* **PROBLEM TO WORK ON**
Using the data below, work out how many lines contain "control", and report only that number.

[Saved data entries]

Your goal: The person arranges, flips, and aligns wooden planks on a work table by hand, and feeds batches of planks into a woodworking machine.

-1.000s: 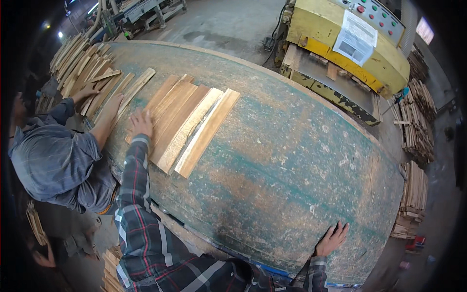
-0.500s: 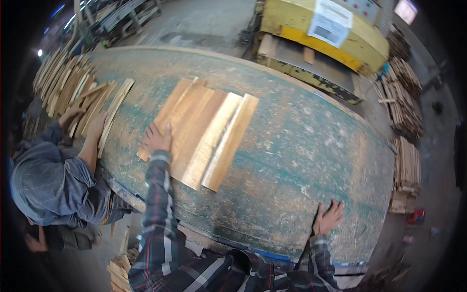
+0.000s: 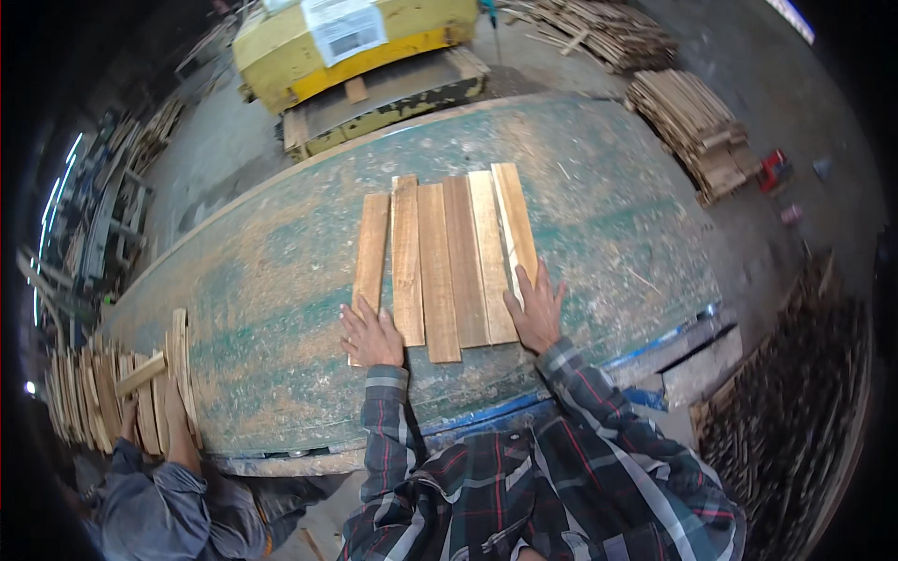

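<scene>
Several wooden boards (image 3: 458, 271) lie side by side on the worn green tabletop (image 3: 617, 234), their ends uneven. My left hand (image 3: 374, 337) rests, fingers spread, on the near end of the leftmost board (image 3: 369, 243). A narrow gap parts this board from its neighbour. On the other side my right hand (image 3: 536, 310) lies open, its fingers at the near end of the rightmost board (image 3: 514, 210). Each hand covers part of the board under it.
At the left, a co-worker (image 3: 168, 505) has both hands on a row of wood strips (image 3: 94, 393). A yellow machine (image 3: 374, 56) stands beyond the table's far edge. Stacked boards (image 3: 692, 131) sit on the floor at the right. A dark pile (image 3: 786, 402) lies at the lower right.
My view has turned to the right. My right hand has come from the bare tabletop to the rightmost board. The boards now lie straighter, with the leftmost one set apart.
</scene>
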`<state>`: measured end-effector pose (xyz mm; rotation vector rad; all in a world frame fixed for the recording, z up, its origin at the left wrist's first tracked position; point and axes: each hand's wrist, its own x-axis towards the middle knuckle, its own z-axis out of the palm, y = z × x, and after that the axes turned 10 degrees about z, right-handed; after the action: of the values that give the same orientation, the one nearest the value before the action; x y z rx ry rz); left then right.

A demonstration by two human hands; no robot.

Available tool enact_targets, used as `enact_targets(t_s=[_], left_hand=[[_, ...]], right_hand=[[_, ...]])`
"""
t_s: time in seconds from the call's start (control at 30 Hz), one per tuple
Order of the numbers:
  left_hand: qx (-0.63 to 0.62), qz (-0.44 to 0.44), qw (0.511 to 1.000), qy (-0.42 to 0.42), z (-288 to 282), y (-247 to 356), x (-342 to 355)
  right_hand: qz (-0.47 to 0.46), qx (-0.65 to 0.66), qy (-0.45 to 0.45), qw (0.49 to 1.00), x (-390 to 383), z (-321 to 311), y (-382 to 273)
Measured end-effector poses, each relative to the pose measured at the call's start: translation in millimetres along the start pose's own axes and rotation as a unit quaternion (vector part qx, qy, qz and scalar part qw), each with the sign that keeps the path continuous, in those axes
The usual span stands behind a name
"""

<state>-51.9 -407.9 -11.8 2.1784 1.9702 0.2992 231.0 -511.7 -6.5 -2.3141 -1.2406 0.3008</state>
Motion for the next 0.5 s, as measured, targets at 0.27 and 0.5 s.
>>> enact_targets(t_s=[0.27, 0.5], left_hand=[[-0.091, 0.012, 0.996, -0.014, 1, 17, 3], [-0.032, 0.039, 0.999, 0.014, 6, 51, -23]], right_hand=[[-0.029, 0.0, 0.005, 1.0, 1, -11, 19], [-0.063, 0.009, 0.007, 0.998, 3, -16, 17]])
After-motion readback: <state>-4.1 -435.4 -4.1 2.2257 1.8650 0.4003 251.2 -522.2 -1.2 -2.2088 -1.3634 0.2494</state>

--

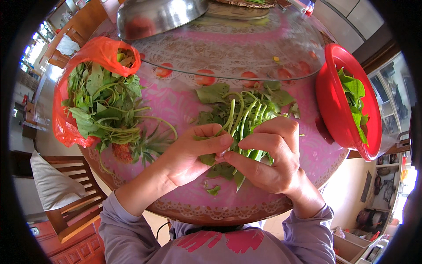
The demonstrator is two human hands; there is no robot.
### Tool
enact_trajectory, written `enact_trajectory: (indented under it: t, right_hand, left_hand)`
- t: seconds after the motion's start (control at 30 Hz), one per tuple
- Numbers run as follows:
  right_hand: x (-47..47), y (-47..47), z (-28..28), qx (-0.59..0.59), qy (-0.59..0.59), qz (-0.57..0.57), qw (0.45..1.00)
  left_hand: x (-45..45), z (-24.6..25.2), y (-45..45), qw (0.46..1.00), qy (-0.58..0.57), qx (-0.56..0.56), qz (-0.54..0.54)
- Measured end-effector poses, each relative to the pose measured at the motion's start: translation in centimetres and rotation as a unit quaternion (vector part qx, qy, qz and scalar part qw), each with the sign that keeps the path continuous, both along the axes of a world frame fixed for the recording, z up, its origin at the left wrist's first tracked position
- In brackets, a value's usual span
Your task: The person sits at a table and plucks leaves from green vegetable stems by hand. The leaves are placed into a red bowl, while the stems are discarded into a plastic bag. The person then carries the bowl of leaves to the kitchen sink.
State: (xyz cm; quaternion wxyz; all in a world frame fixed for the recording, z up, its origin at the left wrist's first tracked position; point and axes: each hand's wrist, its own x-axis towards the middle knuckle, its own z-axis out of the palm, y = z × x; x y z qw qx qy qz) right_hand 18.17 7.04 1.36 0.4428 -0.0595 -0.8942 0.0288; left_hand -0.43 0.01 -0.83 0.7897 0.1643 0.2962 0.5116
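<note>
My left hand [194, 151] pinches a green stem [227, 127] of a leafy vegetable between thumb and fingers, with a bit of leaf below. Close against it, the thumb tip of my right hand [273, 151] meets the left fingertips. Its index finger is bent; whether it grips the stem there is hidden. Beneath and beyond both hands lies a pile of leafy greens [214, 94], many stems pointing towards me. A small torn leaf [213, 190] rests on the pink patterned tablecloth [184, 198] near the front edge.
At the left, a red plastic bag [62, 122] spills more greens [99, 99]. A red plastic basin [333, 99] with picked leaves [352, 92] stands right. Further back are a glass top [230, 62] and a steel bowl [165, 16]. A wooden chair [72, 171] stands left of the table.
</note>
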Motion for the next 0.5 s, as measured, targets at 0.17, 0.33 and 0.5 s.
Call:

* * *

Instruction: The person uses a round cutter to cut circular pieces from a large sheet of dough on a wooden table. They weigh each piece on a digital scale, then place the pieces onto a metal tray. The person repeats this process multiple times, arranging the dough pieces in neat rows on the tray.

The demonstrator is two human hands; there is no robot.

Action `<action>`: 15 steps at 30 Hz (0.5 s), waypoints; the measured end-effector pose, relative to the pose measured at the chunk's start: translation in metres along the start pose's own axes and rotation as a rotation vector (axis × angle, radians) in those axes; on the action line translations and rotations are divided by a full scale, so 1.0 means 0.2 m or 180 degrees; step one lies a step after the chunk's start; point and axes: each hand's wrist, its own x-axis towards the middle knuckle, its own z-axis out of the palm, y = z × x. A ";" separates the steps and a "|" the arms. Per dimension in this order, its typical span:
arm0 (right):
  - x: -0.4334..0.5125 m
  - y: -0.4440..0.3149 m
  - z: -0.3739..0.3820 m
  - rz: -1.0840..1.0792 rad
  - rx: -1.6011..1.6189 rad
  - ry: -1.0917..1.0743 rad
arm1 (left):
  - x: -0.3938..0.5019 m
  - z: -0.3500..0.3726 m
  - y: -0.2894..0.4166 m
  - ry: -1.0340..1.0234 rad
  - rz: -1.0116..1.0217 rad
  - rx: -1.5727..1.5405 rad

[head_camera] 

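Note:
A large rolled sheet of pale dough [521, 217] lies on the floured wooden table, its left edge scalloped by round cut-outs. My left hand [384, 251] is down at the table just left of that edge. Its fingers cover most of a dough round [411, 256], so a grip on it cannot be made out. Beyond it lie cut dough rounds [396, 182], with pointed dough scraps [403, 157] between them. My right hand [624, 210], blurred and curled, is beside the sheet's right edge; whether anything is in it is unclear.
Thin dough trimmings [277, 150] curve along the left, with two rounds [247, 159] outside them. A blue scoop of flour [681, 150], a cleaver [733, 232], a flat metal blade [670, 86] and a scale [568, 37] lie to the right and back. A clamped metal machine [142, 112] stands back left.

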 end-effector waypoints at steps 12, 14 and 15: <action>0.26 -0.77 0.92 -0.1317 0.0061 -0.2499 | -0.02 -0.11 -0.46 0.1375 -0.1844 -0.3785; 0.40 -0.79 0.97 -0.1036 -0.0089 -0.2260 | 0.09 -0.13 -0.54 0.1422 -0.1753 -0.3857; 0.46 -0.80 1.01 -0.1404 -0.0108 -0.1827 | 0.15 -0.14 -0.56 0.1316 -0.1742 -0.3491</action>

* **FINISHED TASK**
2